WHAT TO WORK ON —
Whatever pictures appear, omit them, and repeat the data below exactly.

SUPPLIED MATERIAL —
+---+

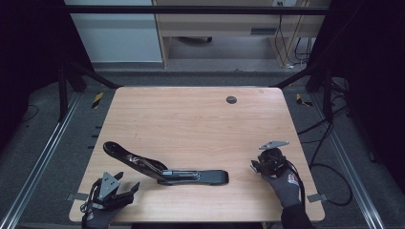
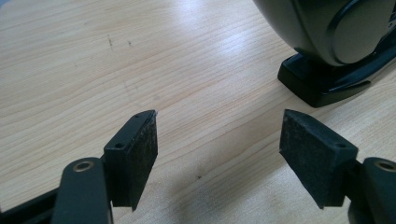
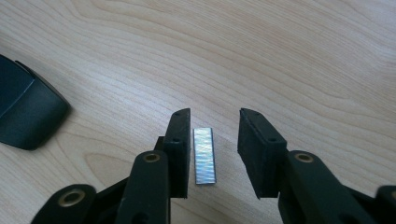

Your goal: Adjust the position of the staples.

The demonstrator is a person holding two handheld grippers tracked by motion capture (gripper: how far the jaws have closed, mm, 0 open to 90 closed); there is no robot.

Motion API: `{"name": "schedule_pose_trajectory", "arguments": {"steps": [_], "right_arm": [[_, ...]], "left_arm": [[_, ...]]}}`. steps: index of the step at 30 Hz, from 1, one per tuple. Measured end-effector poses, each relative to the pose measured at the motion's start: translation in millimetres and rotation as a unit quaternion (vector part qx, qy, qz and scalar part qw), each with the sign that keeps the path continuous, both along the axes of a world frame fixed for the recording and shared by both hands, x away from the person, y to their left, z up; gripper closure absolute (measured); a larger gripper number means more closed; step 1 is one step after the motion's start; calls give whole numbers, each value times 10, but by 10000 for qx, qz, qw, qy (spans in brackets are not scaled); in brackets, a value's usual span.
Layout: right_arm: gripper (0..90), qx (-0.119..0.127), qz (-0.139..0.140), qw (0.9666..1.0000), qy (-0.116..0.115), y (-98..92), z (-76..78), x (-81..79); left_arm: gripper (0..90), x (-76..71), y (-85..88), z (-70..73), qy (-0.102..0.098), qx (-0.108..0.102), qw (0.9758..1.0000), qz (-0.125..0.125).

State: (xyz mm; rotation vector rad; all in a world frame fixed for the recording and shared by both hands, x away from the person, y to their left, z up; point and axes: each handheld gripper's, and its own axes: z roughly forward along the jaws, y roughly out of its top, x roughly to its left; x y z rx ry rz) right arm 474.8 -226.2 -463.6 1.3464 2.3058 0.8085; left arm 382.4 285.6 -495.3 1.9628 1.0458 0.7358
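A black stapler (image 1: 167, 171) lies swung open on the wooden table (image 1: 200, 119), its arm raised toward the left and its base pointing right. My left gripper (image 1: 125, 185) rests open at the front left corner; in the left gripper view its jaws (image 2: 219, 116) stand wide apart over bare wood, with the stapler (image 2: 327, 37) just ahead on the right. My right gripper (image 1: 255, 167) sits at the front right, open. A short silvery strip of staples (image 3: 204, 155) lies flat on the table between its jaws (image 3: 215, 116), close beside one jaw with a gap to the other.
A dark round cable hole (image 1: 231, 99) sits near the table's far edge. One end of the stapler (image 3: 25, 112) lies to the left of my right gripper. Black frame rails, cables and a wooden desk stand beyond the table.
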Motion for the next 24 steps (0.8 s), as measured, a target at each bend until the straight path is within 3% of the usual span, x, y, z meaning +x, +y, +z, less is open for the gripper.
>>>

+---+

RESULT BELOW —
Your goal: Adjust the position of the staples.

The demonstrator is a person holding two handheld grippers tracked by motion capture (gripper: how far the jaws have closed, mm, 0 open to 90 closed); there is no robot.

Motion API: `{"name": "schedule_pose_trajectory", "arguments": {"steps": [_], "right_arm": [[_, ...]], "left_arm": [[_, ...]]}}`. steps: index of the step at 30 Hz, from 1, one per tuple. Measured end-effector poses, each relative to the pose measured at the motion's start: translation in millimetres and rotation as a unit quaternion (vector part qx, qy, qz and scalar part qw), each with the sign that keeps the path continuous, both along the axes of a world frame fixed for the recording and shared by both hands, x away from the person, y to their left, z up; gripper closure absolute (measured); a larger gripper number means more closed; step 1 is one step after the motion's start; calls give whole numbers, each value times 10, but by 10000 for qx, qz, qw, qy (spans in brackets are not scaled); in brackets, a value's usual span.
Layout: right_arm: gripper (0..90), qx (-0.119..0.127), qz (-0.139..0.140), qw (0.9666..1.0000), qy (-0.116..0.115), y (-98..92), z (-76..78), x (-81..79); left_arm: gripper (0..90), x (-76..71), y (-85..88), z (-70..73), qy (-0.102..0.098), qx (-0.108..0.102), qw (0.9758..1.0000), qz (-0.125..0.125).

State: (xyz mm; rotation vector rad; all in a world frame fixed for the recording and shared by both hands, x away from the person, y to their left, z up; point and axes: each handheld gripper's, and its own axes: z roughly forward along the jaws, y roughly out of its top, x roughly to its left; x y z rx ry rz) right arm 474.8 -226.2 -463.6 1.3464 2.3058 0.8085; left arm 382.4 285.6 -495.3 1.9628 1.0458 0.7358
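A black stapler (image 1: 167, 171) lies swung open on the wooden table (image 1: 200, 119), its arm raised toward the left and its base pointing right. My left gripper (image 1: 125, 185) rests open at the front left corner; in the left gripper view its jaws (image 2: 219, 116) stand wide apart over bare wood, with the stapler (image 2: 327, 37) just ahead on the right. My right gripper (image 1: 255, 167) sits at the front right, open. A short silvery strip of staples (image 3: 204, 155) lies flat on the table between its jaws (image 3: 215, 116), close beside one jaw with a gap to the other.
A dark round cable hole (image 1: 231, 99) sits near the table's far edge. One end of the stapler (image 3: 25, 112) lies to the left of my right gripper. Black frame rails, cables and a wooden desk stand beyond the table.
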Motion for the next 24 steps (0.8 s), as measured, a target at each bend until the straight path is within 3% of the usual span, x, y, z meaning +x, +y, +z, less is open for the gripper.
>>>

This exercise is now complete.